STORED DATA>
══════

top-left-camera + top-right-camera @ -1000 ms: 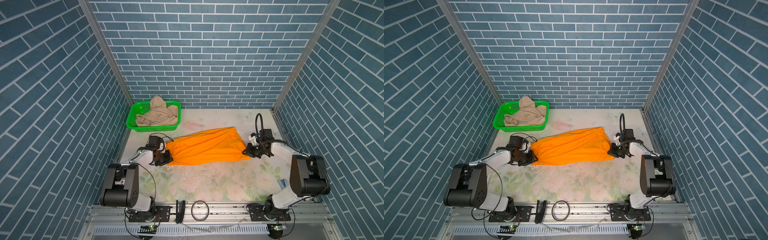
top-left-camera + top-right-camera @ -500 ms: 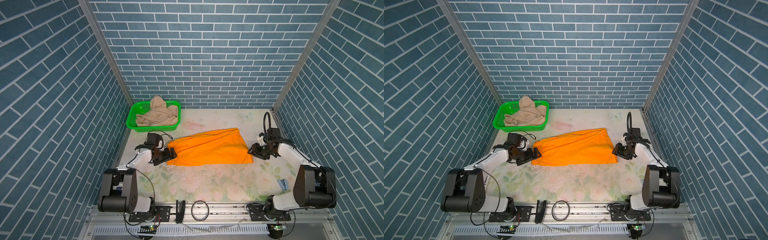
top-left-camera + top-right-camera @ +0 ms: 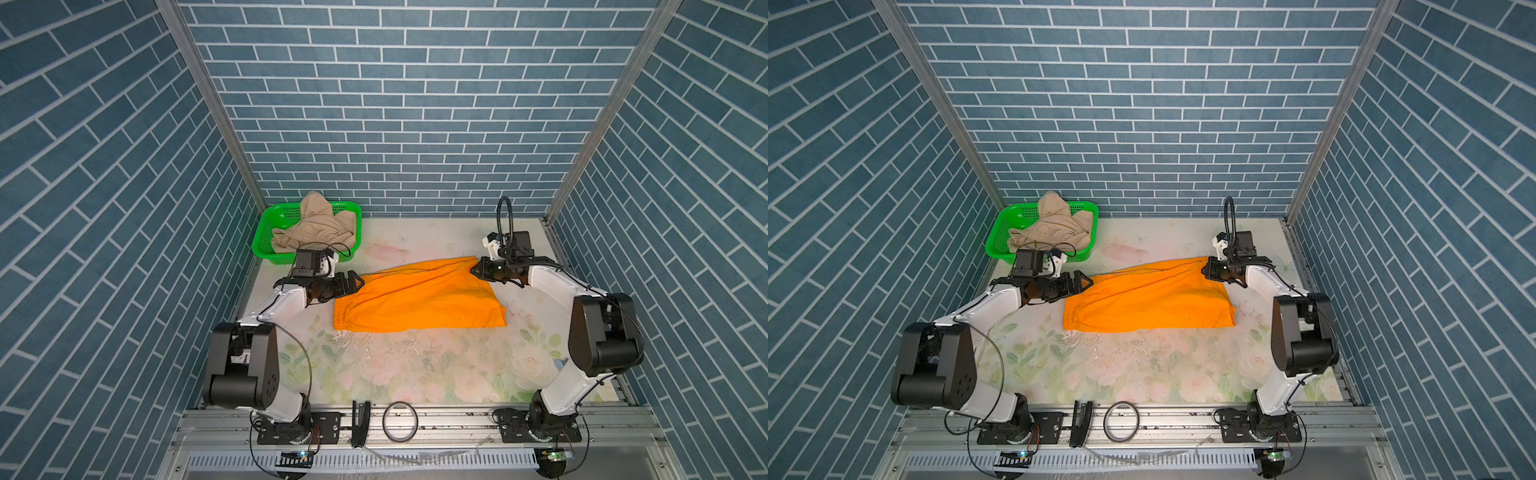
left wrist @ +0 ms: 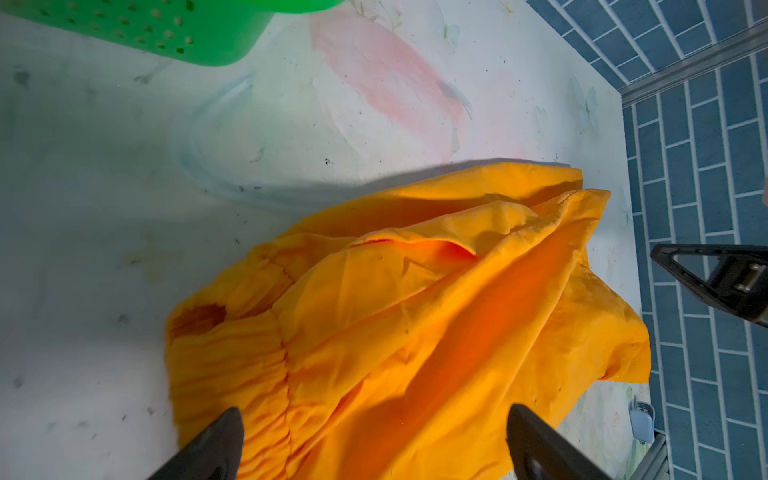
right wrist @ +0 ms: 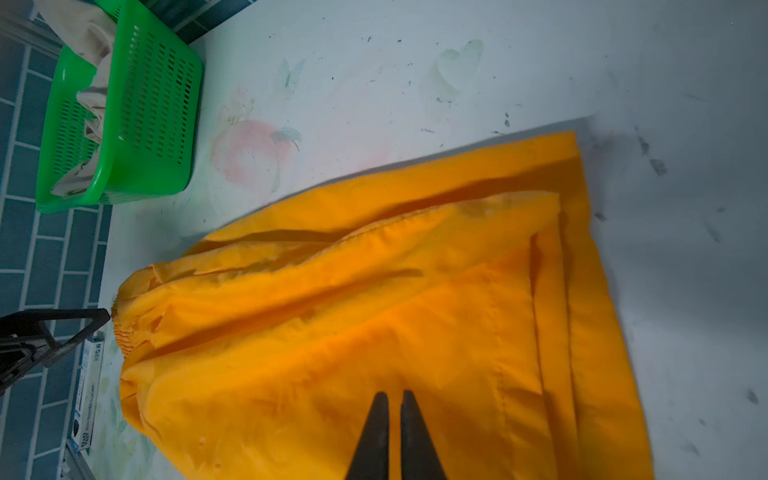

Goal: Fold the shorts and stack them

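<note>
The orange shorts lie folded flat mid-table, gathered waistband to the left. My left gripper stands open at the waistband's back left corner. In its wrist view the fingers straddle the gathered cloth without closing on it. My right gripper is at the back right corner, its fingers almost together over the cloth. Whether fabric is pinched does not show. The beige shorts sit crumpled in the basket.
The green perforated basket stands in the back left corner, just behind my left arm. Blue brick walls close in three sides. A black ring and a black clip lie on the front rail.
My left gripper opened and let go of the waistband. The right gripper opened, moved back to the shorts' rear right corner and closed again. The orange shorts settled flatter.
</note>
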You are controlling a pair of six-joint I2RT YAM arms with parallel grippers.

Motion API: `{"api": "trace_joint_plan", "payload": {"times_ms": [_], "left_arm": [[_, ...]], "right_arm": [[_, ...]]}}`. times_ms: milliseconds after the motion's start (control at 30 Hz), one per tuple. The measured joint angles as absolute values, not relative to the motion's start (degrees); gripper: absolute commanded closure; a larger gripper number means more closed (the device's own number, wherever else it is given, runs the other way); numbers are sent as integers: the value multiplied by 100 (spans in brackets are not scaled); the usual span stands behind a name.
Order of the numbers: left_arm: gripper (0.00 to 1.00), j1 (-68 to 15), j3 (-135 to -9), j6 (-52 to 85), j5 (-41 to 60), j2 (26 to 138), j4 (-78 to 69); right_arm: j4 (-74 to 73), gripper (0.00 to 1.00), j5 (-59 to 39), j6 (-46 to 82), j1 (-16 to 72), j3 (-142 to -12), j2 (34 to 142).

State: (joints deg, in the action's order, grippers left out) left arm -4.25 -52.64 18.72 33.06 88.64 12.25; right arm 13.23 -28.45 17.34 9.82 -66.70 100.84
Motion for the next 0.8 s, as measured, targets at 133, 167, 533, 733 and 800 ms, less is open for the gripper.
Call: {"api": "trace_joint_plan", "payload": {"times_ms": [133,167,533,733,800], "left_arm": [[0,-563,-5616,1806,3308,9426,862],[0,-576,-5653,1785,3273,9526,790],[0,-578,-5697,1581,2803,10154,434],[0,-582,-5760,1474,2716,10145,543],[0,-582,-5798,1448,2668,10097,633]], "right_arm": [[954,93,-2976,1824,1022,-7118,10903],[882,93,-2982,1826,1022,-7212,11074],[928,73,-2724,1841,917,-8112,12147],[1472,47,-2456,1559,867,-8261,11883],[1632,45,-2375,1479,867,-8180,11535]]}}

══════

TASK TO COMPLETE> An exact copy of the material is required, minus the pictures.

RESULT OF THIS EXERCISE>
top-left-camera + top-right-camera @ -1000 ms: 
top-left-camera + top-right-camera @ -500 ms: 
top-left-camera + top-right-camera @ +0 ms: 
left wrist @ +0 ms: 
right wrist @ +0 ms: 

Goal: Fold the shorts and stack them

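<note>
The orange shorts lie folded flat mid-table, gathered waistband to the left. My left gripper stands open at the waistband's back left corner. In its wrist view the fingers straddle the gathered cloth without closing on it. My right gripper is at the back right corner, its fingers almost together over the cloth. Whether fabric is pinched does not show. The beige shorts sit crumpled in the basket.
The green perforated basket stands in the back left corner, just behind my left arm. Blue brick walls close in three sides. A black ring and a black clip lie on the front rail.
My left gripper opened and let go of the waistband. The right gripper opened, moved back to the shorts' rear right corner and closed again. The orange shorts settled flatter.
</note>
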You are controlling a pair of six-joint I2RT YAM arms with parallel grippers.

Motion API: `{"api": "trace_joint_plan", "payload": {"times_ms": [_], "left_arm": [[_, ...]], "right_arm": [[_, ...]]}}`. times_ms: milliseconds after the motion's start (control at 30 Hz), one per tuple. The measured joint angles as absolute values, not relative to the motion's start (degrees); gripper: absolute commanded closure; a larger gripper number means more closed (the device's own number, wherever else it is given, runs the other way); numbers are sent as integers: the value multiplied by 100 (spans in brackets are not scaled); the usual span stands behind a name.
Order of the numbers: left_arm: gripper (0.00 to 1.00), j1 (-68 to 15), j3 (-135 to -9), j6 (-52 to 85), j5 (-41 to 60), j2 (26 to 138), j4 (-78 to 69); right_arm: j4 (-74 to 73), gripper (0.00 to 1.00), j5 (-59 to 39), j6 (-46 to 82), j1 (-16 to 72), j3 (-142 to -12), j2 (34 to 142).

State: (joints deg, in the action's order, grippers left out) left arm -4.25 -52.64 18.72 33.06 88.64 12.25; right arm 13.23 -28.45 17.34 9.82 -66.70 100.84
Motion for the next 0.8 s, as measured, targets at 133, 167, 533, 733 and 800 ms, less is open for the gripper.
Call: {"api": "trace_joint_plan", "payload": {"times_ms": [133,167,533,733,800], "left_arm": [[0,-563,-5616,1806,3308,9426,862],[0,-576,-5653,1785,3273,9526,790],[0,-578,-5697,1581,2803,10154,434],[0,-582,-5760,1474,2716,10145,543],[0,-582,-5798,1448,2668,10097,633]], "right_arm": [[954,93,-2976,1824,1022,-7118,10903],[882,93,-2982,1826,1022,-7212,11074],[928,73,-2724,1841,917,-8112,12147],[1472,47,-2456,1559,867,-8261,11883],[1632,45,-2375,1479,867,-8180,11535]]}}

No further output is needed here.